Film

Handwerk hat goldenen Boden

Die Tragikomödie „Irina Palm“ zeigt Marianne Faithfull in einer Paraderolle: Sie spielt eine englische Großmutter, die unversehens zum Star eines Londoner Sexclubs aufsteigt

 

Es war einer der interessantesten und verrücktesten Filme des vergangenen Jahres: „Irina Palm“ mit Marianne Faithfull in der Hauptrolle. Die Sängerin und ehemalige Muse der Rolling Stones spielt darin die einfache Hausfrau Maggie aus einer Kleinstadt nahe London. Ihr Mann ist vor einigen Jahren gestorben, das Leben der Mittfünfzigerin verläuft in geregelten Bahnen. Doch als ihr Enkel schwer erkrankt und ihr arbeitsloser Sohn die Kosten für die lebensnotwendige Operation in Australien nicht aufbringen kann, beschließt Maggie, sich wieder einen Job zu suchen – und landet ausgerechnet in einem Londoner Nachtclub.

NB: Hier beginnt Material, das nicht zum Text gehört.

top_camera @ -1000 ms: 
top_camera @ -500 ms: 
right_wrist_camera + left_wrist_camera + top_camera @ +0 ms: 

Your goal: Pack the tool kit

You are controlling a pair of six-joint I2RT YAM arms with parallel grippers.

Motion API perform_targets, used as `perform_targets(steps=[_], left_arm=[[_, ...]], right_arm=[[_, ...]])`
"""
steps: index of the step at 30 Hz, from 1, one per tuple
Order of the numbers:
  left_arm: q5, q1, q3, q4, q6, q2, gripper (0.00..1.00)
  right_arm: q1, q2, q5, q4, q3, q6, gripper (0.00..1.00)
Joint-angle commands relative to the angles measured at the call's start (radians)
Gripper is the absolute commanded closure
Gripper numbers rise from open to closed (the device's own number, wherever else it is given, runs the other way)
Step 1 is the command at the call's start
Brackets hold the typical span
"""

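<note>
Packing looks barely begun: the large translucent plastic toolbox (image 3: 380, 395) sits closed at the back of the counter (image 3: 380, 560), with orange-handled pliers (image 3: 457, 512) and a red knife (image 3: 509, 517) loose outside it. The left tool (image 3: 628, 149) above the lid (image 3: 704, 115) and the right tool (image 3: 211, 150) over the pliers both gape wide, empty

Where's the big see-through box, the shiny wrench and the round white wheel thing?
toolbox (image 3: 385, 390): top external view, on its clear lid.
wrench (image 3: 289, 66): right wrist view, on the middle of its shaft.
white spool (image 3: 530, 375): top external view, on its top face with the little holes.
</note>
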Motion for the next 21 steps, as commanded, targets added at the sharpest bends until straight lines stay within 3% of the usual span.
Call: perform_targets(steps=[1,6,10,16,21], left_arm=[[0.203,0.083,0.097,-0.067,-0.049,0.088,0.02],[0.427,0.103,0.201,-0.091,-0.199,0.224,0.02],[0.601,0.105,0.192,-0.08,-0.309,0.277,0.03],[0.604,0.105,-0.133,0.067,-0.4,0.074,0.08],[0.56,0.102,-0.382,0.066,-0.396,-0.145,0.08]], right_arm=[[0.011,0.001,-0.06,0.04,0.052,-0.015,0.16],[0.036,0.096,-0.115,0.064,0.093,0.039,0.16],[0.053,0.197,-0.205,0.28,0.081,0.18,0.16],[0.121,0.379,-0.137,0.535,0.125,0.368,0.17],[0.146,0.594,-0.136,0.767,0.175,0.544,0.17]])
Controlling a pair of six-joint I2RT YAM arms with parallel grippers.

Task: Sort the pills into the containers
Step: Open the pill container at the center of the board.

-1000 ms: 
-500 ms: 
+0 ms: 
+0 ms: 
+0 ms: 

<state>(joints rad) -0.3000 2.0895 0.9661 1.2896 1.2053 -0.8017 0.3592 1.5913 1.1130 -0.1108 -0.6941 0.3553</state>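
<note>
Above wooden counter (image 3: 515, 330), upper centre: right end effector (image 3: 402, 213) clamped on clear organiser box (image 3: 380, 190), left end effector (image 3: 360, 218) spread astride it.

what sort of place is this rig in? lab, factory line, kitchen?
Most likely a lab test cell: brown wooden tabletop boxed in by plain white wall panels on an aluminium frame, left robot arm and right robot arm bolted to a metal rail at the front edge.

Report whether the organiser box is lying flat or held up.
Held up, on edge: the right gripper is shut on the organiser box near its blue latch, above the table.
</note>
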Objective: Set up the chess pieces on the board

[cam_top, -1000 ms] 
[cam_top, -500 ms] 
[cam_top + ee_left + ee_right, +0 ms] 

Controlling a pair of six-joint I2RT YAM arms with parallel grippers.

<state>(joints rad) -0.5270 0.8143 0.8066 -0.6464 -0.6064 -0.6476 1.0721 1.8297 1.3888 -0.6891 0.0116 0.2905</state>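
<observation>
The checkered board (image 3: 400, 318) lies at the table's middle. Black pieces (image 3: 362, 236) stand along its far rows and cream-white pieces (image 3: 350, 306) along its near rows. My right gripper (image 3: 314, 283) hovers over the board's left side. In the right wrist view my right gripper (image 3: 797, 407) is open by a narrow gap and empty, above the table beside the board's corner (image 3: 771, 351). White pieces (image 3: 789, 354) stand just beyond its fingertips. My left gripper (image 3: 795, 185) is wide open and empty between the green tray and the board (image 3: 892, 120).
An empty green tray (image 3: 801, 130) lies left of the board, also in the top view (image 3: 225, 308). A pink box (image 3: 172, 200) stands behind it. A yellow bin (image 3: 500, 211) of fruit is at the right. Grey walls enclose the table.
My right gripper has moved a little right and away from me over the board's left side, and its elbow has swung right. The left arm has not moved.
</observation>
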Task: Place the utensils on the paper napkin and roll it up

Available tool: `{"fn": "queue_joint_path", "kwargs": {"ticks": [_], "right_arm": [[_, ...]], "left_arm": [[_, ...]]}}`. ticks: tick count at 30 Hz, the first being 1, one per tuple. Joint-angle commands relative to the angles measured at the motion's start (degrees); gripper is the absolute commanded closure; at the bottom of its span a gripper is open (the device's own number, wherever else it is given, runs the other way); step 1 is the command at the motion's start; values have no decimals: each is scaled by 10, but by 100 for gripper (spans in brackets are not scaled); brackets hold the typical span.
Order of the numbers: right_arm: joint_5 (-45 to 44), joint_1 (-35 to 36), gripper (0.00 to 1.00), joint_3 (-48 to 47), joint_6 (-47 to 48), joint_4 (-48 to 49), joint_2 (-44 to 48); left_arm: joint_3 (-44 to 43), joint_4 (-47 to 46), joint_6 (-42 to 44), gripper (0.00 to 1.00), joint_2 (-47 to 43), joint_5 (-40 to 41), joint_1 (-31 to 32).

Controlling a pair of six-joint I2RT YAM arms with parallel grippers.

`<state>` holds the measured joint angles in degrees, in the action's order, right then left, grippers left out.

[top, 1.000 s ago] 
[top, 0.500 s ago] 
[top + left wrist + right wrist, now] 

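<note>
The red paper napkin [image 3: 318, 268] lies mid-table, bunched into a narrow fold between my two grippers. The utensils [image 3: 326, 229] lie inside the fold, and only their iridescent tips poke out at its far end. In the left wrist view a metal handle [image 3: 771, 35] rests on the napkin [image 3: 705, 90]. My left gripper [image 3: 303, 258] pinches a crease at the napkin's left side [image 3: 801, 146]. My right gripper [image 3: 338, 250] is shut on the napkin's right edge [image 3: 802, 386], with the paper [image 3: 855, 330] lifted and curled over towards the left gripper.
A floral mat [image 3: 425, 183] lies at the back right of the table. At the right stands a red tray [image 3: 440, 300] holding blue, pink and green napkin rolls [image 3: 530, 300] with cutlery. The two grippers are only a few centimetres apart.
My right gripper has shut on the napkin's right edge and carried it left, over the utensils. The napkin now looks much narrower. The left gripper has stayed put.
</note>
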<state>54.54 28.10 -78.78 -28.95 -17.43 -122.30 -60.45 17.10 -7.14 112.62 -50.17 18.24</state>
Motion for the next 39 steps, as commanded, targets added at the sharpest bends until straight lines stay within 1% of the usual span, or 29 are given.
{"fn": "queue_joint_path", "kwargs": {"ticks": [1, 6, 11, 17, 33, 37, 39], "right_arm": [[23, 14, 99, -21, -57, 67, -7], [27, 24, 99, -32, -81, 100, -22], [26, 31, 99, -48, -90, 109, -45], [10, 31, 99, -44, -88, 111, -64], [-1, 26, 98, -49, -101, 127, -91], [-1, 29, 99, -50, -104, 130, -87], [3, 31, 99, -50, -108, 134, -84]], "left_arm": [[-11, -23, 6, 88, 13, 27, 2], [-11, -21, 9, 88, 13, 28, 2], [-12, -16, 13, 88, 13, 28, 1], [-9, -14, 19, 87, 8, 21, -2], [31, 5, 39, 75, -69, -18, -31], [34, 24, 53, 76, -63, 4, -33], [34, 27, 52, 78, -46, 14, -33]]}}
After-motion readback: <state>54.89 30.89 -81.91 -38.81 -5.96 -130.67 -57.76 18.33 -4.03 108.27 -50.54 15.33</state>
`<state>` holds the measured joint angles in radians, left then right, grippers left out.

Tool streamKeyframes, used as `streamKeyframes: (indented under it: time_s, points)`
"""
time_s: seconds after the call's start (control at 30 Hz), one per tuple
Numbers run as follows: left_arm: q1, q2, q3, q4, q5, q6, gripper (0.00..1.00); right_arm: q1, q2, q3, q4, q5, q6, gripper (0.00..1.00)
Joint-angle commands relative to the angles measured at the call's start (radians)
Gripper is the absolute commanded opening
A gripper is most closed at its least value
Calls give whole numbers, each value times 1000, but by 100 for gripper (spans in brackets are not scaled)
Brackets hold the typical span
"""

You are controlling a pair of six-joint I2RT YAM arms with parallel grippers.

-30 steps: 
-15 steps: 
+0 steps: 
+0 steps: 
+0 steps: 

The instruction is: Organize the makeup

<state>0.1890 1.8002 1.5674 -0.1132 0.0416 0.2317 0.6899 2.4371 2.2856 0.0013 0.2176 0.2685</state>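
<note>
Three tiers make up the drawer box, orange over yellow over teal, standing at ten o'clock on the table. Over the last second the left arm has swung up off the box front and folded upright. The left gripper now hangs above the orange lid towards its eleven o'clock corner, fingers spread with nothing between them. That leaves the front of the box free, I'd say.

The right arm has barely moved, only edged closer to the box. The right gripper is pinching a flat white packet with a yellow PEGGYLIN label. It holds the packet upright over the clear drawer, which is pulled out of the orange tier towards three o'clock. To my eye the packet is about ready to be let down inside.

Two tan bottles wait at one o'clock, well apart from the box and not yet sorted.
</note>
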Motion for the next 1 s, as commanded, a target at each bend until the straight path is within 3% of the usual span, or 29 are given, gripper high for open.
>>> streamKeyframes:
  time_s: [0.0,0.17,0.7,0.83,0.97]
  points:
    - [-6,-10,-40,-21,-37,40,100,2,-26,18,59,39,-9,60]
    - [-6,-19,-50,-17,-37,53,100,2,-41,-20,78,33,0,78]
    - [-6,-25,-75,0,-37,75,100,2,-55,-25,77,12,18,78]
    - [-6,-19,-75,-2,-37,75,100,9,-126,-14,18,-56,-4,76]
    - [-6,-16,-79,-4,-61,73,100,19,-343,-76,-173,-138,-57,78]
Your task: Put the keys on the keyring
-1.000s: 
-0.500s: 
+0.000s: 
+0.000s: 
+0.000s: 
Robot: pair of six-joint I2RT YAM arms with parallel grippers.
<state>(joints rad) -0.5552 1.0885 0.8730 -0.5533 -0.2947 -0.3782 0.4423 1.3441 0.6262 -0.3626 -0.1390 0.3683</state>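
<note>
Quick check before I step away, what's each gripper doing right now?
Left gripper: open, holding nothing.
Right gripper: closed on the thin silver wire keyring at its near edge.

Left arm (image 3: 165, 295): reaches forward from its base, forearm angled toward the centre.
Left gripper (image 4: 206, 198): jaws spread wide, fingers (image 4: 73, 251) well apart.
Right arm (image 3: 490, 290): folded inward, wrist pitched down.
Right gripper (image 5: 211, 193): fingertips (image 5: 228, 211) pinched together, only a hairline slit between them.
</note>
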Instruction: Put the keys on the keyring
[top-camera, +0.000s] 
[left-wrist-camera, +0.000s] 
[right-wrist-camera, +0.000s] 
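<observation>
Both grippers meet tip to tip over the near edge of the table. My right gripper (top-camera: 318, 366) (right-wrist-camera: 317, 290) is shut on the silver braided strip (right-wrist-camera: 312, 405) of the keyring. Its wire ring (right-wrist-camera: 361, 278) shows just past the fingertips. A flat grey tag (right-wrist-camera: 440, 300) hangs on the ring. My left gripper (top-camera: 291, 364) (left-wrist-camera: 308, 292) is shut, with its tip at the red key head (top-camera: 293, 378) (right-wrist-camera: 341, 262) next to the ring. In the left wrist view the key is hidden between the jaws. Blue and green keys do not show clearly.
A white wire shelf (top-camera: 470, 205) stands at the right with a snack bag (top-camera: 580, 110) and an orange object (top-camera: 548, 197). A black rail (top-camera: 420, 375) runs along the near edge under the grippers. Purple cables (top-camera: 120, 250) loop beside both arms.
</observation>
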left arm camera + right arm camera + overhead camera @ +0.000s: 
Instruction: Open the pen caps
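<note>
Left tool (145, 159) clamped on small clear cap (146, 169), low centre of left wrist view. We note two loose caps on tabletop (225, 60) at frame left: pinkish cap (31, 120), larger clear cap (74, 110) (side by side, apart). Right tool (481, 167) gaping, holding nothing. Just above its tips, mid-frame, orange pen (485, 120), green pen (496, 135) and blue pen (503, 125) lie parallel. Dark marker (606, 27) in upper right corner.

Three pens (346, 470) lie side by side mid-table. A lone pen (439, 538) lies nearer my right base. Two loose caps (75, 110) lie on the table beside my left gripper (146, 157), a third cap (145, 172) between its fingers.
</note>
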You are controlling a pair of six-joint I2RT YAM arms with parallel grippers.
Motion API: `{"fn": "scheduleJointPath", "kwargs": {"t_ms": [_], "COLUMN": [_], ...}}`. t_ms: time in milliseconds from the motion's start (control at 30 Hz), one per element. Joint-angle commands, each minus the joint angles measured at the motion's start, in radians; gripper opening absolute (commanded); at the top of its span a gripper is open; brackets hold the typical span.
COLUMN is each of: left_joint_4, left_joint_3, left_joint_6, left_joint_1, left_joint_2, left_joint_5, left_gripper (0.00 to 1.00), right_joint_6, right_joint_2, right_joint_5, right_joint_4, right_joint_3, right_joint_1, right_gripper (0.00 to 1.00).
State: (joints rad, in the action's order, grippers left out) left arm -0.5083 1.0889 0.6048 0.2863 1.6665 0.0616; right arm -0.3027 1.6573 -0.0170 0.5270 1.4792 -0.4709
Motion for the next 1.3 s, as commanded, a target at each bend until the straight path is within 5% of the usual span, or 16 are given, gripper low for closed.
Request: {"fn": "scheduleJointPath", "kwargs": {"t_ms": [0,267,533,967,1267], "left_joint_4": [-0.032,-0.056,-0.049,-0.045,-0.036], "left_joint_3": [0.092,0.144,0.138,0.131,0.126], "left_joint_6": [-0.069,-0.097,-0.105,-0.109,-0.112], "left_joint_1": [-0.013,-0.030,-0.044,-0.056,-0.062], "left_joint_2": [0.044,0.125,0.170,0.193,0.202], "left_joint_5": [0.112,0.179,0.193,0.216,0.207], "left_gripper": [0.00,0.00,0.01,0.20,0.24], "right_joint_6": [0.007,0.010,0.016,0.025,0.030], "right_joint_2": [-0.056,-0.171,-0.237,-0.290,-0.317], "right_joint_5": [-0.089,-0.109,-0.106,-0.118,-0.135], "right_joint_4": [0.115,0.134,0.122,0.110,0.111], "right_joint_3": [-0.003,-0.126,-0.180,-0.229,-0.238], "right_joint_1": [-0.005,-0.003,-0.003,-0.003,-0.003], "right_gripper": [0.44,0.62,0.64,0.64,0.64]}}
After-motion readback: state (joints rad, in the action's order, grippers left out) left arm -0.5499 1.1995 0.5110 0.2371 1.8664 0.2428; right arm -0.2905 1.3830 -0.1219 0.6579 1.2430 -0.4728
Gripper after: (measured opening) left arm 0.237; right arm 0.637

Als sie von ihrer Aufgabe erfährt, die manuelle Befriedigung von Männern durch das Loch einer Trennwand, will Maggie sofort wieder davonlaufen. Doch sie bleibt, weil sie keine andere Arbeit findet. Der Clubbesitzer Miki, ein mit allen Wassern gewaschener Geschäftsmann, traut ihr auch nicht besonders viel zu. Doch zu seiner großen Überraschung entwickelt sich Maggie im Laufe der nächsten Wochen zu seiner wertvollsten Mitarbeiterin: Ihr Talent spricht sich herum, und die Männer stellen sich in langen Schlangen nur noch vor ihrer Kabine an. Maggie ist so erfolgreich, dass Miki ihr einen Künstlernamen gibt: Irina Palm, nach dem englischen Wort für die Handfläche.

Das alles erzählt Regisseur Sam Garbanski in ruhigen Bildern und einer gekonnten Mischung von Tragik und Humor. Neben der großartigen Marianne Faithfull sind es diese Wendungen, die den Film so sehenswert machen. Wenn Maggie ihren Enkel im Krankenhaus besucht oder allein im Zug nach Hause sitzt, ist der Film traurig. Doch in Zusammenhang mit ihrer Arbeit enstehen immer wieder Momente subtiler Komik. Da ist das Angebot des konkurrierenden Nachtclub-Besitzers von gegenüber, der Maggie nach allen Regeln der Kunst umgarnt. Oder der „Penis- Arm“, mit dem sie ihrem geschockten Kaffeekränzchen die ständigen Schmerzen im Ellebogen erklärt. Und es kommt der Tag, an dem Miki beschließt, die Dienste seiner Mitarbeitern einmal selber in Anspruch zu nehmen ...

Maggies Sohn fragt sich derweil, woher sie plötzlich so viel Geld hat. Eines Tages spioniert er ihr nach und will danach nichts mehr mit seiner Mutter zu tun haben. Fast kommt es zum Bruch, wieder wird der Film für einige Minuten zur tragischen Sozialstudie. Doch am Ende steht für alle ein Happy End – und Maggie muss fortan nicht mehr allein durchs Leben gehen.

Sam Garbanski hatte jahrelang Probleme, für seinen Stoff Geldgeber zu finden. Eine ältere Frau, die in einem Sexshop arbeitet, das war vielen Produzenten zu riskant. Doch am Ende wollten allein in Deutschland 250 000 Menschen „Irina Palm“ sehen. Der Film gewann auf der Berlinale einen Publikumspreis und war nominiert für den Europäischen Filmpreis. Nur in den USA war der Streifen nicht sonderlich erfolgreich. Der offene, humorvolle Umgang mit Sexualität hat die Amerikaner offenbar abgeschreckt.